Hyperspectral abdominal laparoscopy with real-time quantitative tissue oxygenation imaging: a live porcine study
- PMID: 40538619
- PMCID: PMC12176765
- DOI: 10.3389/fmedt.2025.1549245
Hyperspectral abdominal laparoscopy with real-time quantitative tissue oxygenation imaging: a live porcine study
Abstract
Background: Ischaemia is a critical complication, and can result in poor surgical outcomes. While intra-operative overt ischaemia can be perceived with the naked eye, timely recognition of borderline perfusion can prevent post-operative ischaemic complications, which is particularly relevant for colorectal anastomoses. Consequently, there is a clinical need for new technologies to intra-operatively assess tissue oxygenation (indicative of end organ perfusion), with minimal disruption to the surgical workflow. Here we present a hyperspectral imaging (HSI) system for laparoscopic surgery. This system provides live, easy to interpret, tissue oxygenation (StO2) maps with associated quantitative values.
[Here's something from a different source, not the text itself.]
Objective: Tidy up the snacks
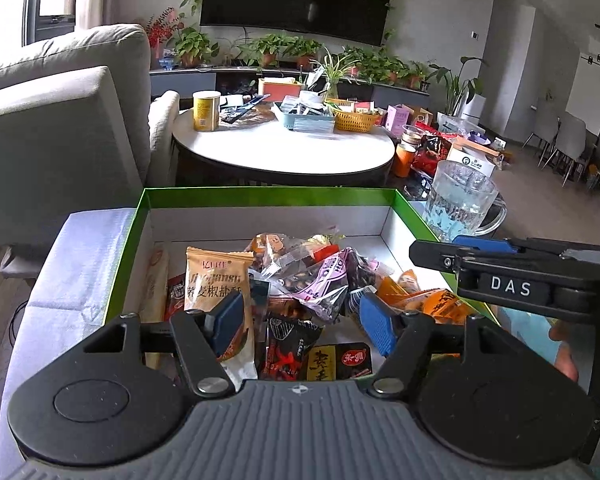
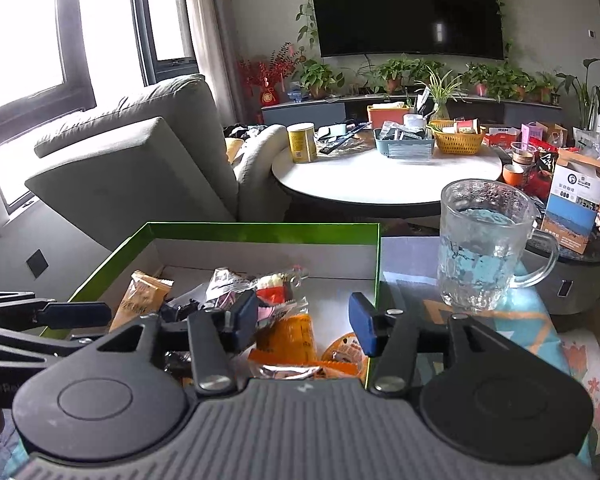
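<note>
Far wall: pale, carrying a large dark television (image 2: pixel 410 8) with trailing vines beside it. Below it, a low dark media console (image 2: pixel 412 110) supports a row of potted plants (image 2: pixel 396 70). Left side: dark-framed windows (image 2: pixel 156 20) admit strong daylight; a curtain hangs beside them. A grey fabric sofa (image 2: pixel 140 152) stands near the windows. Centre: a round white coffee table (image 2: pixel 380 180) on a dark base. Far right: grey dining chairs (image 1: pixel 568 140) on a wood-toned floor (image 1: pixel 540 192).
</note>
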A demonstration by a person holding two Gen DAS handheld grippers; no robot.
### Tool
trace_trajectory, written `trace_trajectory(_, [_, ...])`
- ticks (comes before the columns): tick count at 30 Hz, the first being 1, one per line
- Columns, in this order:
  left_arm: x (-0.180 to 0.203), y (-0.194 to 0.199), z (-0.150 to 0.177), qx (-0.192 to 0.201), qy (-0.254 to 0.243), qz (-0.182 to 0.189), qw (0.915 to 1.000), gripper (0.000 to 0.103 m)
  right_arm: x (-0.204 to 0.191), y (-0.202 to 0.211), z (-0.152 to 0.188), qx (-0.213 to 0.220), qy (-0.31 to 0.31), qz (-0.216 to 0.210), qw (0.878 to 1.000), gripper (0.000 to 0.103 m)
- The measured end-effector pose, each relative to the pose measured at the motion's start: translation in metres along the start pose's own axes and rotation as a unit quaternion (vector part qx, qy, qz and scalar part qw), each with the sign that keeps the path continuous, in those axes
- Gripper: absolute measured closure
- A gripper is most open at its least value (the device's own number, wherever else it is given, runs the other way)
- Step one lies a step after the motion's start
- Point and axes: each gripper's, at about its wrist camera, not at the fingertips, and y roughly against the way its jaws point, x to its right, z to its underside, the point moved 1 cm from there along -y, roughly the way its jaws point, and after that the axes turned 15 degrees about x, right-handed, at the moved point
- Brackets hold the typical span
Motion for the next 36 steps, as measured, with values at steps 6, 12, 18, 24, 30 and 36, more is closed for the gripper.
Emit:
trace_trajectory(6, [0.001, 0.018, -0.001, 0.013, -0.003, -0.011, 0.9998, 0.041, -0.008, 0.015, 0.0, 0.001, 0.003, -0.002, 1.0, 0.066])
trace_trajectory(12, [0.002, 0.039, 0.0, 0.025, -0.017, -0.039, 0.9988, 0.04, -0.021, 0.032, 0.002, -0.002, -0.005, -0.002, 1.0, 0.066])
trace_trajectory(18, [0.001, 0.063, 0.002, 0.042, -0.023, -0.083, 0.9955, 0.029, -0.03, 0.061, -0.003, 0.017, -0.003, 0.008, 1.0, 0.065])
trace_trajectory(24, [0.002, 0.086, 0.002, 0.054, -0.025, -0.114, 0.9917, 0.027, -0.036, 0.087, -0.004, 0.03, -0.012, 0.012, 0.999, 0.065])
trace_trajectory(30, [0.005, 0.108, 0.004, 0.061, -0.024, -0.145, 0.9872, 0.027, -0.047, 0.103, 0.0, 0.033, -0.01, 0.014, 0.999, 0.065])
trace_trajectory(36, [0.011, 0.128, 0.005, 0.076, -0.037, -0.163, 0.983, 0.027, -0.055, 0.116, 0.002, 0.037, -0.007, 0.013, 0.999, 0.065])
Methods: White light view and tissue oxygenation maps were reconstructed from a protoype laparoscopic Hyperspectral Surgical System (HSS). First, in a live porcine model (55 kg female), the mesentery of a small bowel loop was temporarily occluded with a laparoscopic grasper, then released whilst being imaged with HSI. The quantitative StO2 values obtained from the HSS were compared with those of a non-invasive tissue oximetry probe (Moor VMS-Oxy, Moor Instruments Ltd, United Kingdom). Secondly, mimicking a laparoscopic colon resection and anastomosis, the colorectal junction was mobilised laparoscopically, exteriorised, transected, anastomosed and repositioned in the abdominal cavity. In order to compare healthy and ischaemic colon, the distal part was intentionally devascularised. Tissue oxygenation maps were compared with indocyanine green fluorescence angiography (ICG-FA) of the anastomotic region.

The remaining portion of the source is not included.